32% of Spanish companies were victim of some type of cyberattack in 2016, according to the International Business Report from the consultancy company Grant Thornton. This percentage also includes law firms, for whom suffering a cyberattack could result in serious problems, given the quantity of confidential information and personal data that they manage.
How can law firms protect themselves against the risk of a cyberattack? In this post we outline 10 tips to avoid a cyberattack in your law firm.
This post is also available in Spanish.
Cyberattacks in law firms
Many cyberattacks are already affecting law firms.
Recently, a variant of the ransomware software Petya affected the DLA Piper law firm, which has offices in more than 40 countries. Four days after the cyberattack, its lawyers were still unable to access their email accounts.
And in the case of the leak of confidential documents known as the Panama Papers, Mossack Fonseca, the law firm that fell victim to the theft, denounced that the cause was a cyberattack from a European hacker.
Although in this later case it was not confirmed that the leak of confidential information was caused by a cybercriminal, there is no doubt that law firms are vulnerable to cyberattacks. And suffering from one may cause economic and property damages to your clients, also resulting in a reputational crisis.
32% of Spanish companies suffered a cyberattack in 2016 according to the
consultancy company Grant Thornton.
Source in Spanish: Expansión
It's no secret that law firms handle and store confidential information and personal data from clients on their servers: financial history, criminal and medical records, intellectual property, court testimony, etc.
And all of this material is susceptible to extortion, through theft or blackmail, which is possible thanks to the virus called ransomware. This computer program can block access to devices and encrypt documents or files.
If devices are infected and blocked with this malicious software, you loose access - and therefore control - of all the information these encrypted files or documents contain. And in order to decrypt them, the hacker responsible for the attack usually asks for money, normally in the form of bitcoins.
In this context, in this article we share 10 tips for law firms to reduce the risk of becoming victims of a cyberattack, whether it be from ransomware or any other type of computer attack.
How to prevent a cyber attack in a law firm: 10 tips
Be aware of the risksFirst, it's vital that the company’s management becomes aware of the risks posed by not managing (or poor management) of cybersecurity. Resources must be dedicated to reduce cyber risks.
Conduct a cybersecurity risk assessment
Before making decisions regarding the procedures or tools to be implemented, you must perform a cybersecurity risk assessment. For that, it's recommended to hire an external professional service to perform an audit of computer risks.
When you have the results, it will be easier to define what measures to implement and which ones are priorities.
Review your security policies
Once this external audit has been carried out, the security policies and procedures already in place should be reviewed.
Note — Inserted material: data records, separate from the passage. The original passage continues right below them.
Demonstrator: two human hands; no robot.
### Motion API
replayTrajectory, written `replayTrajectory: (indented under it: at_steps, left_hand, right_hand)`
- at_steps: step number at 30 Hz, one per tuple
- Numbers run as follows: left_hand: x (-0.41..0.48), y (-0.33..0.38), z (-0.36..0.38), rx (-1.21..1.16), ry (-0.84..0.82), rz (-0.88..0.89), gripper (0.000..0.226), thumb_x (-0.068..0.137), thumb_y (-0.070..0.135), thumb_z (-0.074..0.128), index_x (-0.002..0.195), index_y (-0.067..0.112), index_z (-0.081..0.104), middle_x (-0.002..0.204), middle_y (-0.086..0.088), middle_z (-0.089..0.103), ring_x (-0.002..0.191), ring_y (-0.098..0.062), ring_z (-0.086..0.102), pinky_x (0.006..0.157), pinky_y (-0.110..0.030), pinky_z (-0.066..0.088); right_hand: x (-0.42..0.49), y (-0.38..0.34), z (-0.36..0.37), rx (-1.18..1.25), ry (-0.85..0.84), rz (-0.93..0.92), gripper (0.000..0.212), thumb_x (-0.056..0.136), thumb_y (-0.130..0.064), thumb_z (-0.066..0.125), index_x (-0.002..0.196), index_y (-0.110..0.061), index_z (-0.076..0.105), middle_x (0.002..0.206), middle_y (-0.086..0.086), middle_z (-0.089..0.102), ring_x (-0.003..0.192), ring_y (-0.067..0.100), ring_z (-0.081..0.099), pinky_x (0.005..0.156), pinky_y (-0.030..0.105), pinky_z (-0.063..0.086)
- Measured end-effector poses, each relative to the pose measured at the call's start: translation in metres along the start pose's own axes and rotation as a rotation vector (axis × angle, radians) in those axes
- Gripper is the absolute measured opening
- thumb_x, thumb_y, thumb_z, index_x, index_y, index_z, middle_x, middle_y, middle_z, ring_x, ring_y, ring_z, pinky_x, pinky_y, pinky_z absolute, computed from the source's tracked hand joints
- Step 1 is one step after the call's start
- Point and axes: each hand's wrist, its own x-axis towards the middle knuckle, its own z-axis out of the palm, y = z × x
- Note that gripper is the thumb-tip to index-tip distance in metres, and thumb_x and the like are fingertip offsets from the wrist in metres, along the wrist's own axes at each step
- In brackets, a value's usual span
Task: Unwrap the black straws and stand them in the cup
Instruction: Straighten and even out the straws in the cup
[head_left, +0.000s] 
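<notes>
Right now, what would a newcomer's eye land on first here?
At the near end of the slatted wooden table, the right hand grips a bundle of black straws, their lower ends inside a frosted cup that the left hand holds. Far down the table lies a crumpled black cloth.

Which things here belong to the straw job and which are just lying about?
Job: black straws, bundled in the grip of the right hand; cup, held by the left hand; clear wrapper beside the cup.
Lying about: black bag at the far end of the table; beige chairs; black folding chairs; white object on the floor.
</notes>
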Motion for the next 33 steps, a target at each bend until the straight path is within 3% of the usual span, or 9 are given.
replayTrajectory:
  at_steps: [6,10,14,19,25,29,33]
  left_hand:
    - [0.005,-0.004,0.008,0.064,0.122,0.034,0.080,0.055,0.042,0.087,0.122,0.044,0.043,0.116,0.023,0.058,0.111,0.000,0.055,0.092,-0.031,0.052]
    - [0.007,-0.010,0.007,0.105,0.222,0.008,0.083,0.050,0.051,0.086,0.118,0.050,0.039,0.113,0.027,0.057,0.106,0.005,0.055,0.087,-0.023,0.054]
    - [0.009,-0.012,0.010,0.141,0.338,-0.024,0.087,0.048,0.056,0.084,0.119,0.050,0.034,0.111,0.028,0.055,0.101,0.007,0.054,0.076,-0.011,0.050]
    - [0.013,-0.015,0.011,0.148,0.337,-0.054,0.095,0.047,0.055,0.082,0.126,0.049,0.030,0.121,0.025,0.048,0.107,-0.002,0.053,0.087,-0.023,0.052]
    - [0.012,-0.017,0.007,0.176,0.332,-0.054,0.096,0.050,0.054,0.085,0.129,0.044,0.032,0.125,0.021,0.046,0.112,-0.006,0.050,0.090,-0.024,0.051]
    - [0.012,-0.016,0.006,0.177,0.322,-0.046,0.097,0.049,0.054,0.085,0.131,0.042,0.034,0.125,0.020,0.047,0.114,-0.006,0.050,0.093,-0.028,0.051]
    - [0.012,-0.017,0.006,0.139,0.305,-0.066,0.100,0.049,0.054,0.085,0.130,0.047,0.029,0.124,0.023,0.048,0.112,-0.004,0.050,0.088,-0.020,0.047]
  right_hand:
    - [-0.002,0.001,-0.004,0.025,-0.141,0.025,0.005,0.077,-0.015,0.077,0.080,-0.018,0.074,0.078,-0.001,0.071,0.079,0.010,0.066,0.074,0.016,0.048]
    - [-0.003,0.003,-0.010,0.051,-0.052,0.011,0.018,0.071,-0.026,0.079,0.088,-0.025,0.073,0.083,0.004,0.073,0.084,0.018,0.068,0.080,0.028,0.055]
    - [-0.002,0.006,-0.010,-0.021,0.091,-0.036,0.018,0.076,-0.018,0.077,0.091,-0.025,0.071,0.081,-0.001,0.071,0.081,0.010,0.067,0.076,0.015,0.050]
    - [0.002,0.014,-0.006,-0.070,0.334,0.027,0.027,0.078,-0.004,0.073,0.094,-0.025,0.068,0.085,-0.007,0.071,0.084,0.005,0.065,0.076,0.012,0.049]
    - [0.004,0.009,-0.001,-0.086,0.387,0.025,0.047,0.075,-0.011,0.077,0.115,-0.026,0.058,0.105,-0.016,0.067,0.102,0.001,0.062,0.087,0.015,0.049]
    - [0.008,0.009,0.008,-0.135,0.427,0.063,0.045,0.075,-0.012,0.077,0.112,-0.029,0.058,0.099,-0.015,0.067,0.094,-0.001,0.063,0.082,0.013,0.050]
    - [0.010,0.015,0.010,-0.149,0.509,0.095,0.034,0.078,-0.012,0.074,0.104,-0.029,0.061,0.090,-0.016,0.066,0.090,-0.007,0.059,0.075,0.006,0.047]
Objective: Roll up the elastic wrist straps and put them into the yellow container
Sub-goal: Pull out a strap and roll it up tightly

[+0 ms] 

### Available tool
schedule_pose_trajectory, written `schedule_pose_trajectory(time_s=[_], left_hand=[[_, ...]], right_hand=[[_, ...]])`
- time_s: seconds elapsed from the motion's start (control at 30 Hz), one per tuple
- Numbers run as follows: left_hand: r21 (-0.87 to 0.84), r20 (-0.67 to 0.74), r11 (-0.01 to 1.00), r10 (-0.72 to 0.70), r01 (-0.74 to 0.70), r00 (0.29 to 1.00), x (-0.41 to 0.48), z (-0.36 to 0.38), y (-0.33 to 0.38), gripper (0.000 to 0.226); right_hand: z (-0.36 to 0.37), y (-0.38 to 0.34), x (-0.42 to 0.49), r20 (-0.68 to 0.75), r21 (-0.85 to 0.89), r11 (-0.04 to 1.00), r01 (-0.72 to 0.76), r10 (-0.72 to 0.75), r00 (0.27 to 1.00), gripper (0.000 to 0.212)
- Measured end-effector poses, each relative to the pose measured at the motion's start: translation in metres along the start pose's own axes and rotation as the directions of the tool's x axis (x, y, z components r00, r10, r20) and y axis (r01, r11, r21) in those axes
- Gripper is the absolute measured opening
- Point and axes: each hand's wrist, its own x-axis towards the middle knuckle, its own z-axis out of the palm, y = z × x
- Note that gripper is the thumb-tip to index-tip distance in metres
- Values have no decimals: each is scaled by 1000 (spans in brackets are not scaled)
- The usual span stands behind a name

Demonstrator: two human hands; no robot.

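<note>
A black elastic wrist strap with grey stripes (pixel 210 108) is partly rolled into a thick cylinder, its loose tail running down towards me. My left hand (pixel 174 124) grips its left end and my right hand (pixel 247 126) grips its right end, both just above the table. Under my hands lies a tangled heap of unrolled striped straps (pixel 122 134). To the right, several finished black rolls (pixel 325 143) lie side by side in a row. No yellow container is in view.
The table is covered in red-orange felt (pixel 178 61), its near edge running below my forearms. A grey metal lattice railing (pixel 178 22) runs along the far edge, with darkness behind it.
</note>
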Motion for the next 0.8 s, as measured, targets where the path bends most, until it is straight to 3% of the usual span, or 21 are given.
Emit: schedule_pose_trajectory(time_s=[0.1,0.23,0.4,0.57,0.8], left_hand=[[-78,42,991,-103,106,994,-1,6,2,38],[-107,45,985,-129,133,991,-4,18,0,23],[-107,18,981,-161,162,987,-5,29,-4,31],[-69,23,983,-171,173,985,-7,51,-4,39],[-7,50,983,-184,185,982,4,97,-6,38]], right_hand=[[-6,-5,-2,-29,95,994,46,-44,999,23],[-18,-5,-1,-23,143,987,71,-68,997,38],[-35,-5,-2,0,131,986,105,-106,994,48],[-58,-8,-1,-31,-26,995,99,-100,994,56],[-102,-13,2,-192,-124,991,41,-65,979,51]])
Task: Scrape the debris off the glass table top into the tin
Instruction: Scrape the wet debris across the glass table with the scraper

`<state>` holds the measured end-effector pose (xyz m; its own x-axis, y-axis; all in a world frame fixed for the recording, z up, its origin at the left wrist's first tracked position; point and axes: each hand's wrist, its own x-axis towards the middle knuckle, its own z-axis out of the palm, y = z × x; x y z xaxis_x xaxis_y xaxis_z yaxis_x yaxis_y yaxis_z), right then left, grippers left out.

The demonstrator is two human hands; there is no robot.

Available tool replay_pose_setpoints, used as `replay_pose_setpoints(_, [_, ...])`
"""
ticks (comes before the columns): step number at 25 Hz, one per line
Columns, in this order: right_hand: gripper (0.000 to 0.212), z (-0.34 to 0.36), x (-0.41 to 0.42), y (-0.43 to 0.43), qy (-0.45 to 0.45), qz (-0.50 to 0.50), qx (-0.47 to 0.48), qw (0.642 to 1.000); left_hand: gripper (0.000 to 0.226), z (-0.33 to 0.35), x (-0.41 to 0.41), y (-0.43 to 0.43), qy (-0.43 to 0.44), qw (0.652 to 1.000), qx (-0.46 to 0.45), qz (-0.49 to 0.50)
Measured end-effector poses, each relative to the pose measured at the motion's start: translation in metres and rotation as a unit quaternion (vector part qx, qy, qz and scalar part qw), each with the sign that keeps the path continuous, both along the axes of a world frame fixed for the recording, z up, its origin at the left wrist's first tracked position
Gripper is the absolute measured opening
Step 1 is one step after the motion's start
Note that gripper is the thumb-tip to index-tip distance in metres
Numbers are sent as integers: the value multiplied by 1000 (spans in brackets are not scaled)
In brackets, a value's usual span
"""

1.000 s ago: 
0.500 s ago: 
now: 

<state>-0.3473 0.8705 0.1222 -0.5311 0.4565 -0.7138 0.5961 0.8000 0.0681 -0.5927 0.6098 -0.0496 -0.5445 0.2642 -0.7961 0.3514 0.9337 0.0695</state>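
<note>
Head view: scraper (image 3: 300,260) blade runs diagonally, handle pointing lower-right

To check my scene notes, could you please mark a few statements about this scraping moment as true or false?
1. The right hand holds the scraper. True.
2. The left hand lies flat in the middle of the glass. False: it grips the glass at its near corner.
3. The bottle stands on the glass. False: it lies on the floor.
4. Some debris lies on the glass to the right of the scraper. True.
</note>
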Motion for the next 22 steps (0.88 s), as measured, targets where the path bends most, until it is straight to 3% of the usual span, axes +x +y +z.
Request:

What are you doing right, what should be improved and what new measures should be implemented, given the results of the cybersecurity risk audit?
Select security programs
In addition to reviewing the security policies and procedures, you should also review the computer tools being used: operating systems, browsers, antivirus, etc.
On the other hand, the latest versions of all software tools and programs should be installed, although you should also consider if these solutions are the ones that should be used in the office.
Control access to information
It's essential to establish a policy to control access to information through the use of secure passwords. Ideally, the law firm should have access to a system that uses double or triple user authentication.
>> Related post: Is the two-step SMS authentication really safe?
Implement a backup copy
It's also important to have a backup policy that guarantees that the backup will be done frequently. It’s important to store the backup files in secure servers.
Limit the use of external devices
To minimize the risk of suffering from a cyberattack, you should limit the use of USBs, as these types of devices are often the gateway for hackers to enter the corporate computer systems.If for your work methodology it's very difficult to limit the use of these devices, you should at least design action policies in case a cyberattack happens. Especially if the company follows the trend called BYOD- Bring Your Own Device - which is also applicable to personal mobile phones that employees use too access company files.
Use secure data sharing systems
It is advisable to limit user access to the most sensitive information, and avoid sending it by email. To share files, it's better to use cloud solutions that use strict security protocols, either by encryption or by relying on multifactor authentication.
Revoke access from former employees
Any company should be very diligent in revoking access rights from former employees, especially in situations of disciplinary firing or an unfriendly ending.
Ongoing training in the prevention of digital risks
Lastly, we must focus on ongoing staff training regarding the risks of cybercrime and the recommended procedures to avoid it. For that, simulations can be done on how to identify and deal with threats such as spear-phishing, in which just opening an email can cause a serious security breach.